Centreville, Mich. — St. Joseph County Commissioners took a big step Tuesday in the name of economic development.
The county will invest $1.2 million over the next four years for services and activities provided in a partnership between its Economic Development Corporation and the Kalamazoo-based Southwest Michigan First Partnership.
All of the money will come from the county’s delinquent tax fund. Quarterly payments of $75,000 will be made, according to St. Joseph County Administrator Judy West-Wing.
The new partnership was a two-step agreement involving the county commission, county EDC and SMP. It begins Feb. 1 and continues through Dec. 31, 2016. A clause allows the contract to be terminated by either party with or without cause on or after Dec. 31, 2013.
It was the second time in a year that the county’s delinquent tax fund became the focus of potential economic development investment.
In March 2011, Trine University in?Angola, Ind., made a $6.9 million partnership proposal to St. Joseph County for economic development.

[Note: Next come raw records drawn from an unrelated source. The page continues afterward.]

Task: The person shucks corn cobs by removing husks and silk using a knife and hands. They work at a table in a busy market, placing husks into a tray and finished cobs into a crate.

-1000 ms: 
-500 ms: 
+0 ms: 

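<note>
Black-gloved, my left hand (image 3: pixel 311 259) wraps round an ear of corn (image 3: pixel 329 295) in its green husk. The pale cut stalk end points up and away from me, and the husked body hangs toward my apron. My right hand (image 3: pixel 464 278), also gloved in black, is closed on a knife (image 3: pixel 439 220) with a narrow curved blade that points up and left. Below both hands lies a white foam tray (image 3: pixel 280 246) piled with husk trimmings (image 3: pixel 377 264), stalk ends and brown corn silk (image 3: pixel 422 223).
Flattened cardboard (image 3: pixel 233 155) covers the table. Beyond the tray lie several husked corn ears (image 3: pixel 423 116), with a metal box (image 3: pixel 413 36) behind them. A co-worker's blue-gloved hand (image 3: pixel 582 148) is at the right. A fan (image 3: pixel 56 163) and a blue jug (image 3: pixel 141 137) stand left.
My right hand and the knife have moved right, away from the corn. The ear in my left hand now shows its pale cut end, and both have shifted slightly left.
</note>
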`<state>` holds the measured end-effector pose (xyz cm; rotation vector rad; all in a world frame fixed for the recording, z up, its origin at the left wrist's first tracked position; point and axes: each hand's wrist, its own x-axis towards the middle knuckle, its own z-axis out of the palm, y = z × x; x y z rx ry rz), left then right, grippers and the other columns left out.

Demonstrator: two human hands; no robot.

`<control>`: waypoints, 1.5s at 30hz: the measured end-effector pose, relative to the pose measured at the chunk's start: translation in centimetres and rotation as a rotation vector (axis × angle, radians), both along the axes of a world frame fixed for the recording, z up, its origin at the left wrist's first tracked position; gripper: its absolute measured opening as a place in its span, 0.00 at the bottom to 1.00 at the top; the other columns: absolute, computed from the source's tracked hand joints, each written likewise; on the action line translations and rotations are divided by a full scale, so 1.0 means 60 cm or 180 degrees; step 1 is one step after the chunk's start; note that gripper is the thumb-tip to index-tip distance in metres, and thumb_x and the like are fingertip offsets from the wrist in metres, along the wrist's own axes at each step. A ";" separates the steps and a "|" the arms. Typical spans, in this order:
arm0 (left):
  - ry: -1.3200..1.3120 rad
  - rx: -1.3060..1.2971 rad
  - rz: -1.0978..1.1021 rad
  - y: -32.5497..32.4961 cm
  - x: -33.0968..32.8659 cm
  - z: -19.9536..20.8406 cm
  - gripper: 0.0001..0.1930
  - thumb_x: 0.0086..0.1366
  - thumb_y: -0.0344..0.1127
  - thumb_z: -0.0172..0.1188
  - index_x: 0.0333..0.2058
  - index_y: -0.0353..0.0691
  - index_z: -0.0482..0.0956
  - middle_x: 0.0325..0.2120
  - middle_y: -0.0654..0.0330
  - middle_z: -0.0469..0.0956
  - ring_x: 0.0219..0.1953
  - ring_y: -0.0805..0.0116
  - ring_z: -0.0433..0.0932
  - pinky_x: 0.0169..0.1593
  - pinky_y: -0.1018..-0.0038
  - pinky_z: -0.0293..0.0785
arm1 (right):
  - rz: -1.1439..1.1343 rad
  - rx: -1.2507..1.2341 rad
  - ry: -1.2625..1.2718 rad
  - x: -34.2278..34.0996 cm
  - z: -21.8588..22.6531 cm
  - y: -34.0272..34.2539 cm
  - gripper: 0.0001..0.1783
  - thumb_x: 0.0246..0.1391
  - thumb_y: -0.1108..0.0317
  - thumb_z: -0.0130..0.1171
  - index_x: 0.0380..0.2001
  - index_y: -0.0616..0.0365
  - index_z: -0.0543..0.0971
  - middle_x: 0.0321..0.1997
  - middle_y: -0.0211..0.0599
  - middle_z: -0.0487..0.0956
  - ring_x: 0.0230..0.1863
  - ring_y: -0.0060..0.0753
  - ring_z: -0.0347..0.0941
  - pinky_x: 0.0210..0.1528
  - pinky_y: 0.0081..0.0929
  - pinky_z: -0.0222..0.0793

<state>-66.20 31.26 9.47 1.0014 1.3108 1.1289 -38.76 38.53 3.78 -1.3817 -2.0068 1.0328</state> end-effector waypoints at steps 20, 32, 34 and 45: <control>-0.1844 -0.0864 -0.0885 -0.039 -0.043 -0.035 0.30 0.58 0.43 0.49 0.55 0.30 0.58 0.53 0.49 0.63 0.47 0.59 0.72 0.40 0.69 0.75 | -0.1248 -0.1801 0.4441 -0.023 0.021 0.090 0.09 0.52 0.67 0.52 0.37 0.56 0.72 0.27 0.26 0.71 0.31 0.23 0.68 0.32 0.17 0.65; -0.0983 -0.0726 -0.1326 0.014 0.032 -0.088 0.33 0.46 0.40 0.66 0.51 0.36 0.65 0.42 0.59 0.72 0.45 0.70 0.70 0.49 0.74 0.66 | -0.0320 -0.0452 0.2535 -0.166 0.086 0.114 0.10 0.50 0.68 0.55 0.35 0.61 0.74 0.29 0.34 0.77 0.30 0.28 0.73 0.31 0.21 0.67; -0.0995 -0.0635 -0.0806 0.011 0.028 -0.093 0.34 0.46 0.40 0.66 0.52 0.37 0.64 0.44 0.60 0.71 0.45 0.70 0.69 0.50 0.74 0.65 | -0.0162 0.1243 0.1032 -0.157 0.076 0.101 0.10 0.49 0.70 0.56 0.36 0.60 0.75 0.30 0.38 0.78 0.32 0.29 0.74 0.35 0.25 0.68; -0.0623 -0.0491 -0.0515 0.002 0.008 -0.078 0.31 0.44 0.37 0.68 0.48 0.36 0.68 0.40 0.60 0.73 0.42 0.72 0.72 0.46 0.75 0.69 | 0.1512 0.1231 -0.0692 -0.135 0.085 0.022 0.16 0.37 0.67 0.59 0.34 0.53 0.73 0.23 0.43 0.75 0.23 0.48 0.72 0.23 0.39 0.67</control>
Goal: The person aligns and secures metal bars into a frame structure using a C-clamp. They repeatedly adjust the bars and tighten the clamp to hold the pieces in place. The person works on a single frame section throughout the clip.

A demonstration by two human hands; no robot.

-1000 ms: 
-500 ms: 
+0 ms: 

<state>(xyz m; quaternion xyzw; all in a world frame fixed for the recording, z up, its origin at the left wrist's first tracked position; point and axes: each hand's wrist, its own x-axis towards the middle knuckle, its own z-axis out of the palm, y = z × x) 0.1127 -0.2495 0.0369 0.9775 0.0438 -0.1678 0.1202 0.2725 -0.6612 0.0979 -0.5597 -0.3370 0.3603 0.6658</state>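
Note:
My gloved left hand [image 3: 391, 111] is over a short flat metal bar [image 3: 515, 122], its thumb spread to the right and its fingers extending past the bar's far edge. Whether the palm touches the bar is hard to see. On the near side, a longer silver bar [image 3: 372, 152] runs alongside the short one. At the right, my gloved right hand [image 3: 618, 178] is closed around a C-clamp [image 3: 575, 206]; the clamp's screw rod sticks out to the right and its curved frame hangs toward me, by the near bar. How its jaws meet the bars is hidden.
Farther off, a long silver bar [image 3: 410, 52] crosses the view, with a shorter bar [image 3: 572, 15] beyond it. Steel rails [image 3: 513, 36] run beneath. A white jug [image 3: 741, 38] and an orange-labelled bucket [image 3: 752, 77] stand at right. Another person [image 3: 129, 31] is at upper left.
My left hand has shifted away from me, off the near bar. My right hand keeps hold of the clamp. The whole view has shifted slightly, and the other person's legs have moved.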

Five months later and after much public discussion, Trine withdrew the proposal.
The St. Joseph County EDC had been considering a partnership with Southwest Michigan for nearly a year. The proposal was reviewed by the county’s Lansing attorneys, Cohl, Stoker & Toskey, P.C.
To make the investment proposal legal, the county commission had to approve two agreements. First was an agreement with its own EDC. Then an agreement was approved for services between EDC and Southwest Michigan Partnership.
The county would transfer $300,000 a year to its EDC which, in turn, would make quarterly payments of $75,000 to SMP.
Under the plan, SMP will provide three full-time employees to work in St. Joseph County with offices in Sturgis and Three Rivers. St. Joseph County County EDC Director Cathy Knapp will be one of the employees.
SMP will provide quarterly updates on Southwest Michigan Partners within the county area.
EDC is expected to provide SMP with access to client files, electronic databases and grant documents.
Southwest Michigan First fostered the creation of the Kalamazoo Promise college scholarship program; the Southwest Michigan Innovation Center, a life science accelerator that has launched more than three dozen start-ups; the Michigan Medical Device Accelerator; the $65 million Southwest Michigan First Life Science Fund and First Angels, a network providing seed money to young entrepreneurs.
County leaders hope some of that success can happen locally.
Knapp thanked commissioners for their vote of confidence.
“You have my heartfelt thanks for supporting the EDC and putting us in a position to see great things happen,” she said.
Commissioner Don Eaton, who made the motion to approve the agreements, said he sees talent on both sides of the partnership.
“Now it’s time for work and we will be watching,” he said.